Okay…I kinda’ sorta’ stole this recipe from Ina Garten. ‘Cept I changed some things and turned up the broccoli a whole bunch…pun intended.
If you’re in need of a wonderful, all-around cook book for the essentials I heartily recommend Barefoot Contessa-Family Style. If you need to learn how to cook, just DVR Ina on The Barefoot Contessa. Watch her. She’ll teach you everything you need to know about the kitchen.
Fusilli with Broccoli & Lemon Cream
2-3 tablespoon butter or olive oil
1 tablespoon minced garlic (2 cloves)
2-3 cups heavy cream
2 lemons
Kosher salt and freshly ground black pepper
3-4 bunches fresh broccoli
1 pound dried fusilli pasta (cork screw pasta)
1/2 cup freshly grated Parmesan
Directions
1. Cook the pasta according to the directions on the package, about 12 minutes, stirring occasionally. Drain the pasta in a colander and set aside.
2. Cut the broccoli into florets and discard the stems. Steam the broccoli for 3-5 minutes or until just tender. Set aside.
3. Heat the butter or olive oil in a large saucepan over medium heat.
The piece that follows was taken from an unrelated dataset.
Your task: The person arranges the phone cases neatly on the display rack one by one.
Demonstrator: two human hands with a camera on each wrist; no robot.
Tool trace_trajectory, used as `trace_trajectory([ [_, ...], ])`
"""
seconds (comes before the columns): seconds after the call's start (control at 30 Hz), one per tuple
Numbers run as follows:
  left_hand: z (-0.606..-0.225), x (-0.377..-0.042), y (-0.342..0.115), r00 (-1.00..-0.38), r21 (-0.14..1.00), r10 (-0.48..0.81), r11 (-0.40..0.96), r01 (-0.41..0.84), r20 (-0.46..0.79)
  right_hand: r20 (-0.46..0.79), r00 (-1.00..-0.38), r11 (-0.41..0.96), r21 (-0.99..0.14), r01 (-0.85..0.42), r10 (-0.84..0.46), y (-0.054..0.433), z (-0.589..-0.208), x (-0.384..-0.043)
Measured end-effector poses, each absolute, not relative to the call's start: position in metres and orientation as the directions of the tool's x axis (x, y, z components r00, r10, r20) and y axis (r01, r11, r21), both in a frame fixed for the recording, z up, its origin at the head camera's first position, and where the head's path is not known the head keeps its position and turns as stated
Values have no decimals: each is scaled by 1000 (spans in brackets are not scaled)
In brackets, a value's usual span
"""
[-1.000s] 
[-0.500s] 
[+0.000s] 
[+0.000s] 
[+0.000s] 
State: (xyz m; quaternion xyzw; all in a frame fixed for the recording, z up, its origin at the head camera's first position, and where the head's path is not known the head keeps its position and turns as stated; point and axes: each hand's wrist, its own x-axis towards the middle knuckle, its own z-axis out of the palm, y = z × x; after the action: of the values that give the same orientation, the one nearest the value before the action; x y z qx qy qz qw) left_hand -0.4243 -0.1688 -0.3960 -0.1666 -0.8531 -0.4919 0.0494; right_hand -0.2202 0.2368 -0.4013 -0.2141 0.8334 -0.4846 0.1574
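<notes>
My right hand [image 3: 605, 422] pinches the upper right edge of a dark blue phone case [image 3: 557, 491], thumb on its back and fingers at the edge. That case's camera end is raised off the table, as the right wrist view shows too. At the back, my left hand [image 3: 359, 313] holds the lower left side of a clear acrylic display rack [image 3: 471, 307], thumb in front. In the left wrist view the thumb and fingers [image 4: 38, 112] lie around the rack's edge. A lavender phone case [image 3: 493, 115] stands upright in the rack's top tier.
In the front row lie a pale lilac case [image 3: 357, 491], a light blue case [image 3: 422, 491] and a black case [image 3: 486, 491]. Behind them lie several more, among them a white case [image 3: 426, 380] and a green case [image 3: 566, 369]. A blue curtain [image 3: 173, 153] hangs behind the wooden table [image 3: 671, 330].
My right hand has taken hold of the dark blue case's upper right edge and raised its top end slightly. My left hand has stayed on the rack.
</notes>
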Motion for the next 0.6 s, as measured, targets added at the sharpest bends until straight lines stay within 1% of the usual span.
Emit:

Add the garlic, and saute’ for 60 seconds. Add the cream, the juice of 2 lemons, 2 teaspoons of salt, and 1 teaspoon of pepper. Increase heat to a low boil, then quickly lower the heat and simmer for 15 to 20 minutes, until it starts to thicken.
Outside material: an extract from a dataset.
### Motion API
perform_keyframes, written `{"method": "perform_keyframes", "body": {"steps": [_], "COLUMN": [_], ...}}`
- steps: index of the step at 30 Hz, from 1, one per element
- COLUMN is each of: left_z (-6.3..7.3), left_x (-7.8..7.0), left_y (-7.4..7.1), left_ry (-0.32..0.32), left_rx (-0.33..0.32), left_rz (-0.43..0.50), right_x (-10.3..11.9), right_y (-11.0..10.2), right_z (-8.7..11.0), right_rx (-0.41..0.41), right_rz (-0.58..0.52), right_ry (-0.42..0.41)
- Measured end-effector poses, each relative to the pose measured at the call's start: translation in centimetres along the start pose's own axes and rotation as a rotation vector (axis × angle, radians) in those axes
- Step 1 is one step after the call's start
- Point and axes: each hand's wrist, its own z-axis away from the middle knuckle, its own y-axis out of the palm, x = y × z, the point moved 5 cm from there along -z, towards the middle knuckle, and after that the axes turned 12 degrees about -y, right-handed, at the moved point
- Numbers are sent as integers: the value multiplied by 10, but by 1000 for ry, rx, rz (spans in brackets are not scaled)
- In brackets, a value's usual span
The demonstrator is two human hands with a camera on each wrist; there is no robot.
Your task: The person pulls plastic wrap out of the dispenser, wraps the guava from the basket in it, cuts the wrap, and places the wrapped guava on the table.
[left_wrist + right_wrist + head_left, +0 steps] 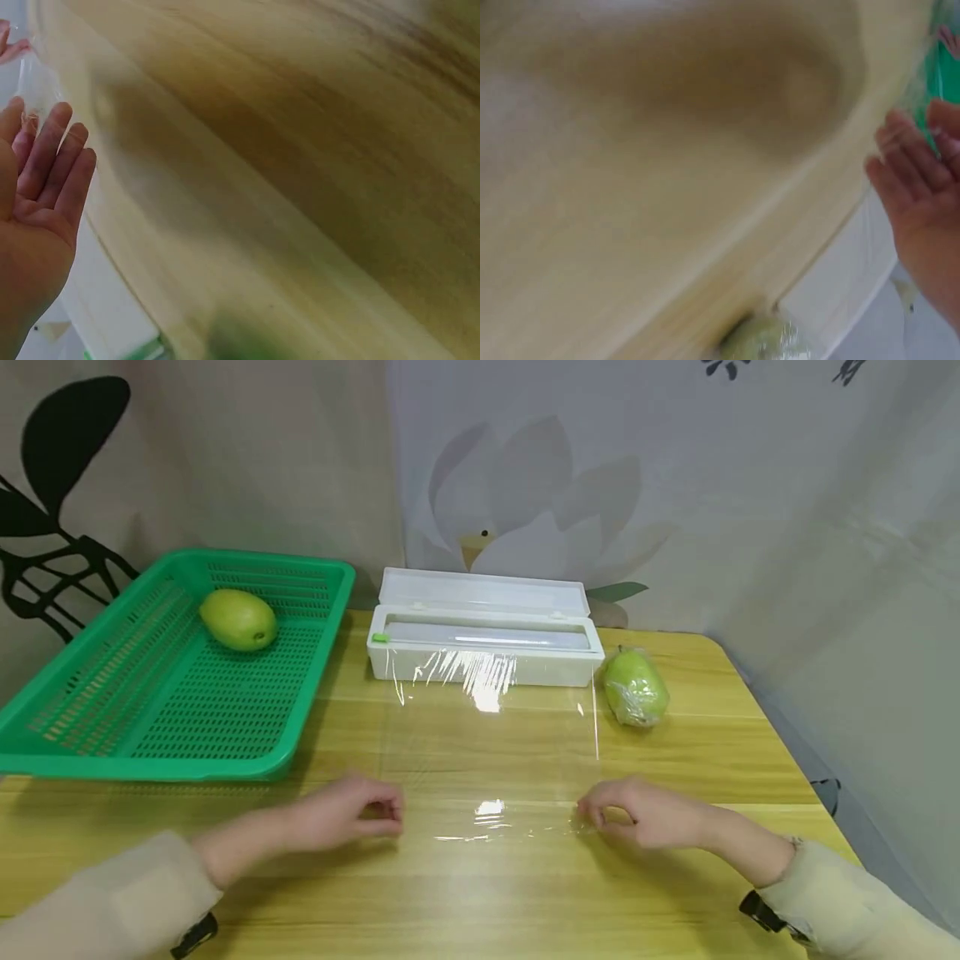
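A sheet of clear plastic wrap [487, 752] stretches toward me from a white wrap dispenser box [480, 668] with its lid raised. My left hand [352, 814] pinches the near left corner of the sheet between thumb and index finger. At the near right corner my right hand [645, 814] pinches it the same way. The left wrist view shows the other fingers of the left hand [49, 187] extended beside the wrap. Likewise, the right hand [926, 187] has its remaining fingers loosely extended in the right wrist view.
To the left, a green plastic basket [307, 693] holds a yellow-green fruit [238, 620]. A green pear [636, 687] covered in plastic wrap sits right of the dispenser. All stand on a wooden table [480, 910], with a patterned cloth [675, 485] behind.
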Motion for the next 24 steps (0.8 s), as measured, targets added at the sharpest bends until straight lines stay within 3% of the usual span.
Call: {"method": "perform_keyframes", "body": {"steps": [4,11,18,24], "left_z": [-3,-2,1,4], "left_x": [6,4,5,5], "left_y": [4,9,9,8], "left_ry": [27,62,64,34], "left_rx": [-1,-35,-35,-5], "left_rz": [-12,-166,-179,-180], "right_x": [5,9,9,10], "right_y": [12,20,23,16], "right_z": [-7,-8,2,5], "right_rx": [-2,-81,-112,-53], "right_rz": [173,434,476,352], "right_ry": [-14,-167,-255,-105]}}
Add the pasta and the broccoli to the cream mixture, tossing well. Warm it over medium-low heat for 3 minutes until sauce begins to be absorbed by the pasta. Sprinkle Parmesan over top and toss well. Serve hot! (Leftovers are even better…don’t I always say that?)









{ 4 comments… read them below or add one }
I warmed up leftovers of this for lunch today…fabulous! I’m gobbling it. I love the broccoli and, IMO, you just can’t add too much broccoli to this recipe.
That’s very similar to my alfredo recipe. I’m going to try this. I have everything except the pasta.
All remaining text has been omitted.